▶ REQUIRED WORK: For this exercise, repeat every line of the material exactly.
- - -
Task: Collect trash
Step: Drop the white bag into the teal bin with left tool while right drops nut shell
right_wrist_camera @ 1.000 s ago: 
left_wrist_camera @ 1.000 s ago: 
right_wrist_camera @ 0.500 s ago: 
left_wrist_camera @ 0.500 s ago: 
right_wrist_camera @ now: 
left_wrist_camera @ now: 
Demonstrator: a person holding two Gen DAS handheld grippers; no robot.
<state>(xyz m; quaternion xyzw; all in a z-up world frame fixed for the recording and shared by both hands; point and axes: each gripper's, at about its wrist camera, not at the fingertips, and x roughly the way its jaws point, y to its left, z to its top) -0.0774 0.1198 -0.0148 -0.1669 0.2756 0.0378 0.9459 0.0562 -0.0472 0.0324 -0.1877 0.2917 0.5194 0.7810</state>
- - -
▶ OUTPUT FOR THIS TASK:
Task: Collect trash
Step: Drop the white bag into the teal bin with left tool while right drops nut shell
right_wrist_camera @ 1.000 s ago: 
left_wrist_camera @ 1.000 s ago: 
right_wrist_camera @ 0.500 s ago: 
left_wrist_camera @ 0.500 s ago: 
right_wrist_camera @ now: 
left_wrist_camera @ now: 
Demonstrator: a person holding two Gen DAS handheld grippers; no robot.
<state>(xyz m; quaternion xyzw; all in a z-up world frame fixed for the recording and shared by both hands; point and axes: each gripper's, at about its wrist camera, not at the fingertips, and x roughly the way its jaws point, y to its left, z to its top) -0.0774 0.1198 -0.0148 -0.1669 0.2756 0.0378 0.9459 0.0562 -0.0472 0.0324 -0.1877 0.2917 0.5194 0.7810</state>

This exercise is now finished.